How great would it be to share those? Or at least the edited, the funny, the universal?

How great would it be to go on vacation, like I am on vacation now in Brooklyn, and be able to open up a map of the neighborhood and hover my mouse over a nearby streetcorner and see what happened there? Not on a bronze plaque, but on a personal note, told by the person who remembers it best?

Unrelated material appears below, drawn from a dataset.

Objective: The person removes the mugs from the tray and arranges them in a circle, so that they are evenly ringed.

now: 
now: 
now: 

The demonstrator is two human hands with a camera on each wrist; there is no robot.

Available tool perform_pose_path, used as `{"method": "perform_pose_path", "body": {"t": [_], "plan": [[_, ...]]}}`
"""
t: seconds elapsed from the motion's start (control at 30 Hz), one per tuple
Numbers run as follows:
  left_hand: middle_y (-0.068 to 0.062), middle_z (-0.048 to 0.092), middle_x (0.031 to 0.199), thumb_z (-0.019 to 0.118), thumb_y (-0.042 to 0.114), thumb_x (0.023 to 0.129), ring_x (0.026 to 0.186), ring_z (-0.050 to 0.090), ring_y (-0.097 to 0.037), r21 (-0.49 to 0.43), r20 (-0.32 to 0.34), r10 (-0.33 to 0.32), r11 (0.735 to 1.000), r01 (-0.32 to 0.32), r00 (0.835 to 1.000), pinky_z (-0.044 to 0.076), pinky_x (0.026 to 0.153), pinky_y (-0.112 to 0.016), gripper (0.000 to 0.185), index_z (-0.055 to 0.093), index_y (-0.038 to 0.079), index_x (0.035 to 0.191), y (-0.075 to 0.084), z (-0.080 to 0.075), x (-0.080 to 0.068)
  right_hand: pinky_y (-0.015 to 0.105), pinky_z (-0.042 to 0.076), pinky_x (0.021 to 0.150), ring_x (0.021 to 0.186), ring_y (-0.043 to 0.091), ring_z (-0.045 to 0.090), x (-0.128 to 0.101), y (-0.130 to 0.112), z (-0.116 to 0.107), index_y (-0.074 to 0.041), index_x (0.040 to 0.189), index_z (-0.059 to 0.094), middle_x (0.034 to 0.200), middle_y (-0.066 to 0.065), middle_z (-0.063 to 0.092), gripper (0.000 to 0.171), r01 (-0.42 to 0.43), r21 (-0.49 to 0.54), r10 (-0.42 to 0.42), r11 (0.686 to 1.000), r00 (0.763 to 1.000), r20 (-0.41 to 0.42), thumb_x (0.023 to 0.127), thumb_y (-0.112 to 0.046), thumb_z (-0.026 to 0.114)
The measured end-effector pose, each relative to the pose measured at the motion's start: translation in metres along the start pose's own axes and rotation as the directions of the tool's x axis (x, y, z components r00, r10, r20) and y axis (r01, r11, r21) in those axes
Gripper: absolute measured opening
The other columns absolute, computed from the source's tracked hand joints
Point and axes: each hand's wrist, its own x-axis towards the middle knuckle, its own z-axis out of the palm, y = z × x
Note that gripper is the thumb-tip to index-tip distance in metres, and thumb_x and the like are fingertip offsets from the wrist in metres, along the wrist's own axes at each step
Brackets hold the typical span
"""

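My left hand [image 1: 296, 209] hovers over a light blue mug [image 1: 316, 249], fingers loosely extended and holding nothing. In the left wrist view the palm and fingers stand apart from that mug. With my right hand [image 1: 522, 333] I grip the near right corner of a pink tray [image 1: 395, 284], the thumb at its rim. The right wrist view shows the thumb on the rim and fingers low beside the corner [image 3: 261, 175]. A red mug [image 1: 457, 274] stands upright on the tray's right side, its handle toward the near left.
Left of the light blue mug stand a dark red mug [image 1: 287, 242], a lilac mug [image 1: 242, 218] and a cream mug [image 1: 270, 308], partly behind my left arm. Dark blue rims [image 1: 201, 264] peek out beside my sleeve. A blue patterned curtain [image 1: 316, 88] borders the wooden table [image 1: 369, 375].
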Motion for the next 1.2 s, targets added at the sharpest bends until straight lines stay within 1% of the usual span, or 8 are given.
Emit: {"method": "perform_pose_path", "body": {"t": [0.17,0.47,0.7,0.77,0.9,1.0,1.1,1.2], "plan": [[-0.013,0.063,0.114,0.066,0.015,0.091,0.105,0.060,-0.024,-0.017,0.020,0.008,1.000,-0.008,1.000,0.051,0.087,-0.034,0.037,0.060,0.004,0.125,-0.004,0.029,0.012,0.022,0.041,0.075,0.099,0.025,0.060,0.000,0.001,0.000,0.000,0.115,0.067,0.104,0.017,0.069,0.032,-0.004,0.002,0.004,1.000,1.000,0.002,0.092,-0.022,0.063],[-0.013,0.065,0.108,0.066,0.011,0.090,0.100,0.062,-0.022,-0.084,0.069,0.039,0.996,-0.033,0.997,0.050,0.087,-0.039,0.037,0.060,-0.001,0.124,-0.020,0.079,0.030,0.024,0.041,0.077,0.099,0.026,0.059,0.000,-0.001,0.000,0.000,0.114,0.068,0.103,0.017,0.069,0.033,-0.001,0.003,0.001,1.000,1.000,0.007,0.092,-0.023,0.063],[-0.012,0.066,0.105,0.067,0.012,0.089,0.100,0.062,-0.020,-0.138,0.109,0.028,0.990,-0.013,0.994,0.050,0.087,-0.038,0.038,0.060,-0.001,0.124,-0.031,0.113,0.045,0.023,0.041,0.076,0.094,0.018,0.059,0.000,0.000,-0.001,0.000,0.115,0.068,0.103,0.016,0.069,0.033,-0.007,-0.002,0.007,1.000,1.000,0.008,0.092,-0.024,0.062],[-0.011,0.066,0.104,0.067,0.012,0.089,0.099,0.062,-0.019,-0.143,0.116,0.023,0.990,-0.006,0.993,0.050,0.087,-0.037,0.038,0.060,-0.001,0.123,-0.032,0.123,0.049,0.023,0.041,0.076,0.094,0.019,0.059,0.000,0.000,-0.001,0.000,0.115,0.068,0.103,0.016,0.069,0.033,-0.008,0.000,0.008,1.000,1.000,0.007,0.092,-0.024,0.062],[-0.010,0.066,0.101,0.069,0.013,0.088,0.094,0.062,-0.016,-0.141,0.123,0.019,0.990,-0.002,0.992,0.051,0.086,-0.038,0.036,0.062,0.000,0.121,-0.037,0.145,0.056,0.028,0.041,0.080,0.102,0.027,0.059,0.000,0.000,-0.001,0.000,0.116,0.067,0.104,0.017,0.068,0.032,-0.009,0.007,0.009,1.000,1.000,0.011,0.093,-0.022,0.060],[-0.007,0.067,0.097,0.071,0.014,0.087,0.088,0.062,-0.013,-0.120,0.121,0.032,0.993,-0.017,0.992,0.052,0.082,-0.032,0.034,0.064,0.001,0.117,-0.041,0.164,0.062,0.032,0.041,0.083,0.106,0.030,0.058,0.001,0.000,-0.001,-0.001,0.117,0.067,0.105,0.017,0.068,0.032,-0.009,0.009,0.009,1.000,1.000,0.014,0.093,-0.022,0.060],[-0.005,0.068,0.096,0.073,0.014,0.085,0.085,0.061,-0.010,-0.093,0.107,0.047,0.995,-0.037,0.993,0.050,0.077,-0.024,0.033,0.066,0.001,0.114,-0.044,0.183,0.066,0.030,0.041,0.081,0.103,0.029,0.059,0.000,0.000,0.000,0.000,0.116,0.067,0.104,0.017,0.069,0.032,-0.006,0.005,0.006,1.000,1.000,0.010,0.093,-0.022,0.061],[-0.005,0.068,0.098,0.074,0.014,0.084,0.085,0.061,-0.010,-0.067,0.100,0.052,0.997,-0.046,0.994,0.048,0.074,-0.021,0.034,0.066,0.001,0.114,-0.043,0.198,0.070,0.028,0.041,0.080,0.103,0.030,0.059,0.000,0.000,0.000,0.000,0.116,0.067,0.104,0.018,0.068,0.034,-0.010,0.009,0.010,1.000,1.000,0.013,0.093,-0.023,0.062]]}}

Or what if I wanted to enter a search term, and see where the most proposals of marriage happened in this borough? And where did the most break-ups happen? And how has that changed over time?

Because we all have these superimposed layers to the places we've lived and the places we've been that utterly transform the way we see places, like those transparencies that biology books have to show you first the skeletal system, and then the muscular system, and then the nervous system, and so on, until we are a fully fleshed human being with a protective, but frighteningly permeable outer skin.